# Problem to solve
Repeat the whole listing exactly.

──────

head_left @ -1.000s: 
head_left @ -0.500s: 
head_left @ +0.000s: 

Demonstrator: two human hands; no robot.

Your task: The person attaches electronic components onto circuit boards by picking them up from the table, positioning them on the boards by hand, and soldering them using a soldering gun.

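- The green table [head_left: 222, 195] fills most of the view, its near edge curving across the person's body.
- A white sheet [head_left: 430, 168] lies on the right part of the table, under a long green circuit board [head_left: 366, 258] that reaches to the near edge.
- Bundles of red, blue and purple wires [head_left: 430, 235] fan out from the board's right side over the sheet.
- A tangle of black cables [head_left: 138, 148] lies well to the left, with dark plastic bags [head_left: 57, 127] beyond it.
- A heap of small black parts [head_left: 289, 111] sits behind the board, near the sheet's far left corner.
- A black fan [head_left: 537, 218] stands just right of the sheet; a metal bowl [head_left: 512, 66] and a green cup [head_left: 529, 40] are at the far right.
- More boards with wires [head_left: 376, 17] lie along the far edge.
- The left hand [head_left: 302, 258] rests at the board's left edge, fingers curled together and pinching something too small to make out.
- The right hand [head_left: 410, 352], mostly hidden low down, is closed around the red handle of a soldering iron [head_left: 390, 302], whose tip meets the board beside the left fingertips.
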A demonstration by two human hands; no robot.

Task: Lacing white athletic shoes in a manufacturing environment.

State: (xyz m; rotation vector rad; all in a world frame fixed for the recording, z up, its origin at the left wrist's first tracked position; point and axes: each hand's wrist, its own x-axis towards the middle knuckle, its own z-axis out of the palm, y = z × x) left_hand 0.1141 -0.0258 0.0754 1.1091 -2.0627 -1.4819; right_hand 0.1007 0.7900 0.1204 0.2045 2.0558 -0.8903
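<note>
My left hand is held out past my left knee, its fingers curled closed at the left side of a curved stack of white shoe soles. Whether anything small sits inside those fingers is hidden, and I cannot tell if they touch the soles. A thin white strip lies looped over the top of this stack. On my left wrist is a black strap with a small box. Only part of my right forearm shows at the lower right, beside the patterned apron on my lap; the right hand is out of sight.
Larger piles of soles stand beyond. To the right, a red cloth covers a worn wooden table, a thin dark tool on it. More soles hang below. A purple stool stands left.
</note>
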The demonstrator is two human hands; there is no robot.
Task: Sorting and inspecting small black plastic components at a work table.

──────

# Solution
head_left @ -1.000s: 
head_left @ -0.500s: 
head_left @ +0.000s: 

Demonstrator: two human hands; no robot.

Your task: The person attaches electronic components onto circuit boards by picking them up from the table, positioning them on the boards by hand, and soldering them using a soldering gun.

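- The green table [head_left: 222, 195] fills most of the view, its near edge curving across the person's body.
- A white sheet [head_left: 430, 168] lies on the right part of the table, under a long green circuit board [head_left: 366, 258] that reaches to the near edge.
- Bundles of red, blue and purple wires [head_left: 430, 235] fan out from the board's right side over the sheet.
- A tangle of black cables [head_left: 138, 148] lies well to the left, with dark plastic bags [head_left: 57, 127] beyond it.
- A heap of small black parts [head_left: 289, 111] sits behind the board, near the sheet's far left corner.
- A black fan [head_left: 537, 218] stands just right of the sheet; a metal bowl [head_left: 512, 66] and a green cup [head_left: 529, 40] are at the far right.
- More boards with wires [head_left: 376, 17] lie along the far edge.
- The left hand [head_left: 302, 258] rests at the board's left edge, fingers curled together and pinching something too small to make out.
- The right hand [head_left: 410, 352], mostly hidden low down, is closed around the red handle of a soldering iron [head_left: 390, 302], whose tip meets the board beside the left fingertips.
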A demonstration by two human hands; no robot.

Task: Lacing white athletic shoes in a manufacturing environment.

State: (xyz m; rotation vector rad; all in a world frame fixed for the recording, z up, its origin at the left wrist's first tracked position; point and axes: each hand's wrist, its own x-axis towards the middle knuckle, its own z-axis out of the palm, y = z × x) left_hand 0.1141 -0.0258 0.0754 1.1091 -2.0627 -1.4819; right_hand 0.1007 0.7900 0.1204 0.2045 2.0558 -0.8903
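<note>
My left hand is held out past my left knee, its fingers curled closed at the left side of a curved stack of white shoe soles. Whether anything small sits inside those fingers is hidden, and I cannot tell if they touch the soles. A thin white strip lies looped over the top of this stack. On my left wrist is a black strap with a small box. Only part of my right forearm shows at the lower right, beside the patterned apron on my lap; the right hand is out of sight.
Larger piles of soles stand beyond. To the right, a red cloth covers a worn wooden table, a thin dark tool on it. More soles hang below. A purple stool stands left.
</note>
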The demonstrator is two human hands; there is no robot.
Task: Sorting and inspecting small black plastic components at a work table.

No further work remains in this exercise.